**Given material:**

######

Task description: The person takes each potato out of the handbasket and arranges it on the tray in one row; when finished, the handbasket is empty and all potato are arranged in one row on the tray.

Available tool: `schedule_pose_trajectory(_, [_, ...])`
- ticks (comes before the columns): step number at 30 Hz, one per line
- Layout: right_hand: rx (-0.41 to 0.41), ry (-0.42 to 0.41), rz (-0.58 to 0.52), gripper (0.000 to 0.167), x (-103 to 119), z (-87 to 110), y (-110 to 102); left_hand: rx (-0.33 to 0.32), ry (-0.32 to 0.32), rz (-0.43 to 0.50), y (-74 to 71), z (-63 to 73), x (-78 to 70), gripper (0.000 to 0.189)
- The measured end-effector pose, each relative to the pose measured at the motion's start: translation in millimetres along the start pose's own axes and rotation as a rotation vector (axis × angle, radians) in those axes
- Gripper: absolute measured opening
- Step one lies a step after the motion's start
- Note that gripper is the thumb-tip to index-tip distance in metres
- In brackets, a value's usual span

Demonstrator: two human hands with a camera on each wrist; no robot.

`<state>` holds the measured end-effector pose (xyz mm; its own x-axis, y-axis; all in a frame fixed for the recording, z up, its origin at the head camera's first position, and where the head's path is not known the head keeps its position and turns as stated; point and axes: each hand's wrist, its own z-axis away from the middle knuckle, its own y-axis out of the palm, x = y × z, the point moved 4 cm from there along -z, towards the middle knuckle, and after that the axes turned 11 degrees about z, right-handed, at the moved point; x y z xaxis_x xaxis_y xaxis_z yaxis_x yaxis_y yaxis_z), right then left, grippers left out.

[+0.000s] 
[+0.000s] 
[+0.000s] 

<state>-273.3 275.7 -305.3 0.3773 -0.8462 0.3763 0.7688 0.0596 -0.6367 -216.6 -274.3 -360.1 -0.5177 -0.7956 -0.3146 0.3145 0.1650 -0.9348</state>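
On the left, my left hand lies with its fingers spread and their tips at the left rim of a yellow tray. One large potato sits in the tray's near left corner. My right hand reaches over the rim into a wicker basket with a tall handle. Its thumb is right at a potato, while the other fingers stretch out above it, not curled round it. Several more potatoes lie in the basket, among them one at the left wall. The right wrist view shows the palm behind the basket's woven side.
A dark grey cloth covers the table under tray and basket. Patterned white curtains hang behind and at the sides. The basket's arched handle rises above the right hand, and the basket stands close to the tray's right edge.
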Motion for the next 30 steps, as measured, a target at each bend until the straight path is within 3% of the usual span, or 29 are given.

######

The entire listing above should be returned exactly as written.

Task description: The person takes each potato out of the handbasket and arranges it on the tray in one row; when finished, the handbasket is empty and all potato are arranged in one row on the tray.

Available tool: `schedule_pose_trajectory(_, [_, ...])`
- ticks (comes before the columns): step number at 30 Hz, one per line
- Layout: right_hand: rx (-0.41 to 0.41), ry (-0.42 to 0.41), rz (-0.58 to 0.52), gripper (0.000 to 0.167), x (-103 to 119), z (-87 to 110), y (-110 to 102); left_hand: rx (-0.33 to 0.32), ry (-0.32 to 0.32), rz (-0.43 to 0.50), y (-74 to 71), z (-63 to 73), x (-78 to 70), gripper (0.000 to 0.189)
- The measured end-effector pose, each relative to the pose measured at the motion's start: translation in millimetres along the start pose's own axes and rotation as a rotation vector (axis × angle, radians) in those axes
- Gripper: absolute measured opening
- Step one lies a step after the motion's start
- Note that gripper is the thumb-tip to index-tip distance in metres
- In brackets, a value's usual span

Demonstrator: two human hands with a camera on each wrist; no robot.

`<state>` holds the measured end-effector pose (xyz mm; its own x-axis, y-axis; all in a frame fixed for the recording, z up, its origin at the head camera's first position, and where the head's path is not known the head keeps its position and turns as stated; point and axes: each hand's wrist, its own z-axis away from the middle knuckle, its own y-axis out of the palm, x = y × z, the point moved 4 cm from there along -z, towards the middle knuckle, and after that the axes turned 11 degrees about z, right-handed, at the moved point; x y z xaxis_x xaxis_y xaxis_z yaxis_x yaxis_y yaxis_z), right then left, grippers left out.

[+0.000s] 
[+0.000s] 
[+0.000s] 

<state>-273.3 275.7 -305.3 0.3773 -0.8462 0.3763 0.7688 0.0596 -0.6367 -216.6 -274.3 -360.1 -0.5177 -0.7956 -0.3146 0.3145 0.1650 -0.9348</state>
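On the left, my left hand lies with its fingers spread and their tips at the left rim of a yellow tray. One large potato sits in the tray's near left corner. My right hand reaches over the rim into a wicker basket with a tall handle. Its thumb is right at a potato, while the other fingers stretch out above it, not curled round it. Several more potatoes lie in the basket, among them one at the left wall. The right wrist view shows the palm behind the basket's woven side.
A dark grey cloth covers the table under tray and basket. Patterned white curtains hang behind and at the sides. The basket's arched handle rises above the right hand, and the basket stands close to the tray's right edge.
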Motion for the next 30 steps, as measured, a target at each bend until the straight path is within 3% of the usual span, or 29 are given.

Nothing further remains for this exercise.